EN EL VIENTRE DE MI ALMA...


                                      


                          Brilla el Sol porque de ti nació, deshace la nube su vapor porque un día de tu olor se llenó mientras nuestra Luna muestra orgullosa su cara oculta, porque una noche tu mano, sus lágrimas secó. Me acaricia el mar con su espuma porque lo nadaste y excitaste hasta embravecer la piel de sus olas, me seduce el sabor del aire porque de ti bebió y se embriagó,  robo cada gota de su brisa para no sentir tan profundo el dolor de mi alma y dejo que unos tristes ojos pierdan en el limbo su mirada, porque entre amados rocíos, hoy, te escribo a solas. Quiero y deseo sentirte, besarte, acariciarte y amarte, hablarte y escucharte, olerte y saborearte, guardarme entre tus brazos, llorarme en tu regazo, gozarte sin medida ni descanso y cuando el gemido cierre tus ojos, gritar tu orgasmo.
                          Diluye pintura el ansia, se desmorona la pared, la cama no resiste y el sueño  estremece.  El pensamiento es irrelevante, la imaginación recorre todos los colores, el escalofrío por no tenerte es intenso y el deseo tan profundo, que no hay sudor en mi piel que no sepa a tu miel. Ya mis manos enseñan las durezas de tanta pasión, los dedos caminan húmedos entre las burbujas y algas de tu mar, nuestras miradas sufren deseos, los brazos anhelos, la piel respira perdida en un cielo que desgarró sus nubes para esclarecer la distancia y el tiempo,  enardece su fuego al recordar el día que abriste mi ventana y aquel viento sembró tu polen en el vientre de mi alma.

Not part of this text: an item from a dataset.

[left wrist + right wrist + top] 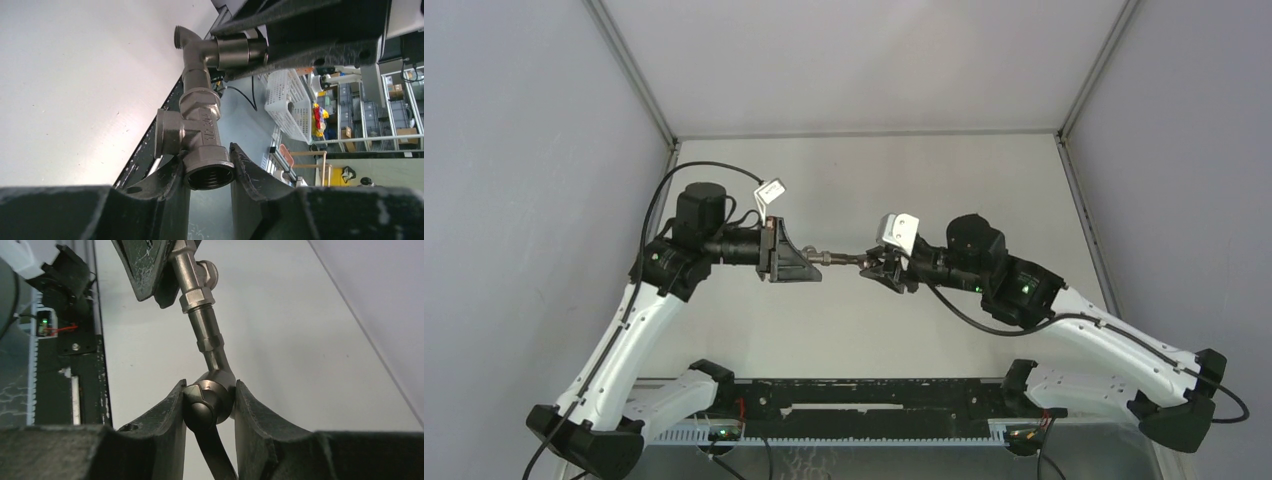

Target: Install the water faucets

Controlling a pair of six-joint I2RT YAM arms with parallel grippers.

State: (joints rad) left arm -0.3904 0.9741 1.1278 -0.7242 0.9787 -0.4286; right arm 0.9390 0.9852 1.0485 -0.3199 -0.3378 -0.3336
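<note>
The water faucets hang joined as one slim grey-brown tap (839, 260) in mid-air between my two grippers, above the table's middle. My left gripper (809, 263) is shut on the short stubby fitting (200, 135), whose threaded mouth faces the left wrist camera between the left gripper's (207, 160) fingers. The stem (204, 322) runs from that fitting to a rounded head (212, 395), which my right gripper (210, 390) is shut on. The thin lever handle (216, 455) hangs down between its fingers. My right gripper (871, 266) faces the left one almost head-on.
A black rail (874, 400) runs along the table's near edge between the arm bases. Grey walls close in the left, right and back. A white basket (290, 100) and shelving show beyond the table in the left wrist view.
</note>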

                         Llora el deseo porque no es acariciado en su poro, sufre la nostalgia porque no encuentra música que la baile, lucha la letra por ser escrita y el sentimiento por ser, solo una letra. Piensa el aire que de tu olor se debe llenar, medita la Luna cual velo debe portar, seduce la estrella con su destello y late sangre el corazón del cielo al verte pasar. Repasa la mano su mejilla y acicala cabellos de ansiedad, sucumbe el cigarrillo a su ceniza y una vela recoge su cera para enseñarle como chorrear. Tiembla el añejo tinto en una copa que no es de verdad, sus gotas no descuelga por miedo a ser bebido y el mosto esconde el olor de su historia en el frío crujir de un templado cristal,  que reposa amable sobre mármol travertino.
                        Habla el silencio entre el murmullo del consentido vacío, desprende su eco la montaña, ruge una ola y embravece el aire su viento. Viste elegantes sedas el pecado, aviva el infierno su fuego y la brasa grita. Exhala su gemido el deseo entre salivas y agua de rosas, acaricia el diente su labio y una lengua muestra tersa su ternura. Suelta el orgullo su poder, ese poder que ama en la oscuridad, ese vigor que se mueve entre sombras y rasguña quedito, sábanas de soledad.
                        ¡Mujer que robas el oxígeno de mi sueño y pintas almohadas de angustia en mis noches! ¡Mujer que de ti nací, que de tu mano caminé, que en tu lecho amar habré y que en tus brazos, seguro moriré! ¡Mujer que explicas mi vida, que das sentido a una mirada, ternura a mi abrazo y labios a mis besos!¡Mujer que un día abriste la ventana y aquel viento sembró tu polen en el vientre de mi alma!